# EXERCISE
Write out, word for word, the first line of the data below and every line after it through the one containing "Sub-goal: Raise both".

Collected data

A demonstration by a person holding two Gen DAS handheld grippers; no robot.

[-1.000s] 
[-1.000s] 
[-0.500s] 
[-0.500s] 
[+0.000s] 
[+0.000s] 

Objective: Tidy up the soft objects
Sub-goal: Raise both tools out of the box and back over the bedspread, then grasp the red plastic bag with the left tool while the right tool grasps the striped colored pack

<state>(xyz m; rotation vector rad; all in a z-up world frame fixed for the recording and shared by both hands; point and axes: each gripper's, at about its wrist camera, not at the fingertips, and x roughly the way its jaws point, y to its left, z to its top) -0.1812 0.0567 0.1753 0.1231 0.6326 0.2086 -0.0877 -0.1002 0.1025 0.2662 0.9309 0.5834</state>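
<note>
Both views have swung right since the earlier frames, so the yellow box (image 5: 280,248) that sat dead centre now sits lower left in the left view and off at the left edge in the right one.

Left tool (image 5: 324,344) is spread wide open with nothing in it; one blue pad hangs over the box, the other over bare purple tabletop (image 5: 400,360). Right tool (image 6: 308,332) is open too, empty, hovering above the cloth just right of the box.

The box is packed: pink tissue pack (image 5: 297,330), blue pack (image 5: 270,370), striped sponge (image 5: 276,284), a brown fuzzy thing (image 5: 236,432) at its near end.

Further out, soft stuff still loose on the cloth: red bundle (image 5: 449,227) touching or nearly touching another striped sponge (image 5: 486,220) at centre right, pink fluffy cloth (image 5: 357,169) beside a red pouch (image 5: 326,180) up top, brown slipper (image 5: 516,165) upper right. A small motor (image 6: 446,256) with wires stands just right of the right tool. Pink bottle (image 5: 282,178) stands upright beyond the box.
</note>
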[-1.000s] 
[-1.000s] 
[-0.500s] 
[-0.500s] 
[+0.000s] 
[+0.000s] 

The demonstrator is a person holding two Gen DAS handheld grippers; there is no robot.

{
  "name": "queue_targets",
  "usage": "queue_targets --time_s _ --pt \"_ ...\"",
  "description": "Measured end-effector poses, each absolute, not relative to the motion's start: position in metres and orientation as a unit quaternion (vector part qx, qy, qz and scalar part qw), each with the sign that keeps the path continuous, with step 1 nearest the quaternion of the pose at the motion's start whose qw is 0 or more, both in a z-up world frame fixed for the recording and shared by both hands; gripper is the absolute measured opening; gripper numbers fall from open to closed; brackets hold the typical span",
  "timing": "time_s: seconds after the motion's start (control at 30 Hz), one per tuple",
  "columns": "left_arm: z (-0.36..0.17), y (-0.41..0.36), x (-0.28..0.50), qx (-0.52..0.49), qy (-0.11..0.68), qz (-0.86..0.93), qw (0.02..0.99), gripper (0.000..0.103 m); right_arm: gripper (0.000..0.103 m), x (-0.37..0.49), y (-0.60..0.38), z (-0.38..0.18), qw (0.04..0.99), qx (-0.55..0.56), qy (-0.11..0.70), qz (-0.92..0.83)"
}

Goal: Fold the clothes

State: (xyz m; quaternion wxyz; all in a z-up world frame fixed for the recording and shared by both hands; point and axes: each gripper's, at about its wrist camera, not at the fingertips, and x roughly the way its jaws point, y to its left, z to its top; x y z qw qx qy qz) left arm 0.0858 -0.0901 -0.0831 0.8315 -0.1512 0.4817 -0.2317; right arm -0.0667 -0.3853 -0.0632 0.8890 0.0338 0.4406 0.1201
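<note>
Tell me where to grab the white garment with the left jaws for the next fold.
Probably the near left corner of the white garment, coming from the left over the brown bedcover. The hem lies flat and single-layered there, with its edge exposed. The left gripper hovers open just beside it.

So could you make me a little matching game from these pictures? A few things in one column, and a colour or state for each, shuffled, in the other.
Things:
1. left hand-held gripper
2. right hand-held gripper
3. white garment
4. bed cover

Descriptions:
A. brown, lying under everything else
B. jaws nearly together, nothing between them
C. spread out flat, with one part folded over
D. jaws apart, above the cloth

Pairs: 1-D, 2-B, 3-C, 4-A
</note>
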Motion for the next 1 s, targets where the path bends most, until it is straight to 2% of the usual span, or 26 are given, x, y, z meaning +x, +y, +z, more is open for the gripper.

# SOLUTION TO THIS PROBLEM
A demonstration by a person holding two Gen DAS handheld grippers; no robot.

[-1.000s] 
[-1.000s] 
[-0.500s] 
[-0.500s] 
[+0.000s] 
[+0.000s] 

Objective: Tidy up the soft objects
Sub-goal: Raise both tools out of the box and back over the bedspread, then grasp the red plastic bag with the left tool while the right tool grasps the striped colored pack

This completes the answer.